There are no implementation support Controls.


SELECTED AUTHORITY DOCUMENTS COMPLIED WITH



  • The information system purges/wipes information from [Assignment: organization-defined mobile devices] based on [Assignment: organization-defined purging/wiping requirements/techniques] after [Assignment: organization-defined number] consecutive, unsuccessful device logon attempts. (AC-7(2) ¶ 1, StateRAMP Security Controls Baseline Summary High Sensitivity Level, Version 1.1)

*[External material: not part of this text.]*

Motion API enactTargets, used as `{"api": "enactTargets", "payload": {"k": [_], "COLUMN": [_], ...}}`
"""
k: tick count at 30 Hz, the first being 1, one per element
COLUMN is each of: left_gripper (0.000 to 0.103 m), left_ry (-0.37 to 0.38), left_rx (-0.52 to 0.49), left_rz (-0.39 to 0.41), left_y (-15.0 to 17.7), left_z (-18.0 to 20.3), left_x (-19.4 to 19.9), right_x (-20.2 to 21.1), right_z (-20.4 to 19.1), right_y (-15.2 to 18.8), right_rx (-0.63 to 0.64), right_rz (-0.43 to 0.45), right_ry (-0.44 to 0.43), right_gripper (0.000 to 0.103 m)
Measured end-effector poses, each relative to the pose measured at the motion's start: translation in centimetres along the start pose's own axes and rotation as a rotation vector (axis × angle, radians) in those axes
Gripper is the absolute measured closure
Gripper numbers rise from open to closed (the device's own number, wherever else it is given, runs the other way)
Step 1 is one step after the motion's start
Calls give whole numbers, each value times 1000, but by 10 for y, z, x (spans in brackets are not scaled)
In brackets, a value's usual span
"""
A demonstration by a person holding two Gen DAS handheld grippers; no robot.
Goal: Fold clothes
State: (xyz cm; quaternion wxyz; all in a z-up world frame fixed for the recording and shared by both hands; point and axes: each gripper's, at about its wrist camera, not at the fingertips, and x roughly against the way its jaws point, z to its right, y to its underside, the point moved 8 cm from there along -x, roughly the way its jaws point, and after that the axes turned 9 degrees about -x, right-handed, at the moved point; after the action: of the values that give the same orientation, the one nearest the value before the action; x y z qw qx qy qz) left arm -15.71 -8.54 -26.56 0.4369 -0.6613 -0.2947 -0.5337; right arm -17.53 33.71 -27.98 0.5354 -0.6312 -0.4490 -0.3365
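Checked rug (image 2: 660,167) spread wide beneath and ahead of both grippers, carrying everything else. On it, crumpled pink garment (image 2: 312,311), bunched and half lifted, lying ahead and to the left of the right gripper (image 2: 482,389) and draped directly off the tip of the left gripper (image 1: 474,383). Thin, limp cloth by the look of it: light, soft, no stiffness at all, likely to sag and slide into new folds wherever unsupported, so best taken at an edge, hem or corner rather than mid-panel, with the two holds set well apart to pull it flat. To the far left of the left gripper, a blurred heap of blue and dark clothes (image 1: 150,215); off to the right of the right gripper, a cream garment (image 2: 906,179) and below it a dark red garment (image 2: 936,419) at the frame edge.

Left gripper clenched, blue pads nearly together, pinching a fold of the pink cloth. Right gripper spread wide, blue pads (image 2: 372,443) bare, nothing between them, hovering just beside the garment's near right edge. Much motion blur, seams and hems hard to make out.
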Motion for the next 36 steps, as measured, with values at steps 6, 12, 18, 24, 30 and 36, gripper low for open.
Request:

  • Automatic device wiping after a specified number of failed access attempts (§ 5.13.2 ¶ 3(2)(k), Criminal Justice Information Services (CJIS) Security Policy, CJISD-ITS-DOC-08140-5.8, Version 5.8)
  • Automatic device wiping after a specified number of failed access attempts (§ 5.13.2 ¶ 3 2.k., Criminal Justice Information Services (CJIS) Security Policy, CJISD-ITS-DOC-08140-5.9.1, Version 5.9.1)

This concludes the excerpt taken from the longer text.